Harken back to August 29, 1967. That night saw the climax of television's, The Fugitive, starring David Janssen. That show saw the highest rating for any presentation up to that time*. And why not? The people had been following Dr. Kimble for four years as he traversed the countryside to escape the clutches of the dogged Lt. Phillip Gerard. As you might recall from the movie and TV show Kimble had been found guilty of murdering his wife. That's about as close to each other as the story gets.

We have one of those old time channel networks called Decades TV. They've been showing The Fugitive reruns and I caught the last two shows in the series called The Judgement. Folks, I laughed my kiester watching this final presetation. If you think today's sitcom writing is horrendous try digesting what was on in the 60's.

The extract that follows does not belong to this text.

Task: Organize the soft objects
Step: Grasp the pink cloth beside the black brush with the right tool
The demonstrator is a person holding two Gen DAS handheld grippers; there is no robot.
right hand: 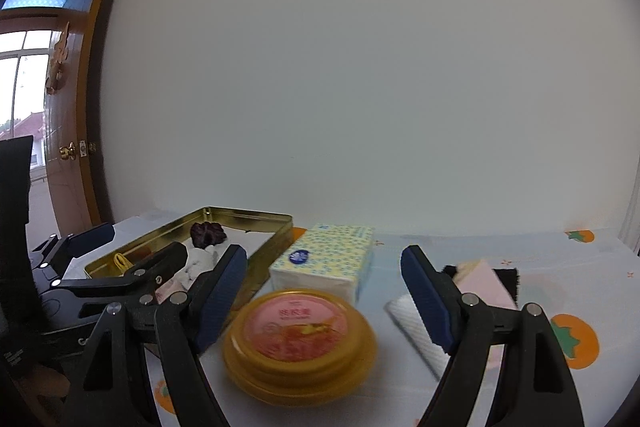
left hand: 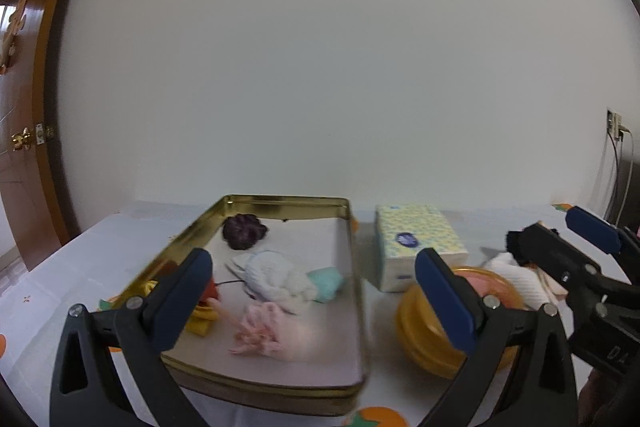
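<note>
On the tabletop (right hand: 520, 251), sorting under way: gold tin tray (left hand: 280, 203) already loaded with dark purple scrunchie (left hand: 244, 231), white knitted piece (left hand: 276, 277), teal cloth (left hand: 328, 283) and pink fluffy item (left hand: 264, 331). Still outside, to the right: white ribbed cloth (right hand: 416, 331), pink piece (right hand: 486, 283) and black furry item (right hand: 506, 281), lying just beside the tissue pack (right hand: 324, 263) and round yellow tin (right hand: 300, 343). Judged mid-task, between pickups. Next move likely calls for reaching right to the loose pieces and closing on one. Left gripper (left hand: 316, 295): fingers spread wide, nothing held, hovering over tray. Right gripper (right hand: 320, 291): fingers wide apart, empty, touching nothing visible.
</note>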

The final show played out this way. Dr. Kimble and his wife, Helen, were dear friends of their next door neighbors. On that fateful night when Helen met her demise she had called the male neighbor, Lloyd Chandler, to come over to their house. She and her doctor husband had had a fight and Dr. Kimble left the house in a huff. Helen had been drinking and spilled her guts. The fight had been over whether or not they should adopt a child. In today's market she would have told Mr. Chandler she was in love with him and they should run off together. It's horrible to say but that's what my mindset was as I attempted to anticipate what was coming. I was wrong. In the Sixties there was no adultery.

As Helen was crying and whaling both the neighbor and she heard a noise downstairs. She ran down the stair case and saw Fred Johnson, aka, the one-armed man stealing from a wall safe. He picked a candle stick and whopped her on the head thus causing her to become what is called dead.

The neighbor was a great WWII war hero and a pillar of their community, Stafford, Indiana. And what did Chandler do about Fred Johnson? He froze. The great war hero sat on the stairs and let Johnson escape and told no one about it. Of course, he didn't come to the aid of Kimble at the trial because he didn't want his reputation ruined. This writing, in itself, is too difficult to comprehend but, as I said, it was the Sixties and a lot of people were smoking dope then.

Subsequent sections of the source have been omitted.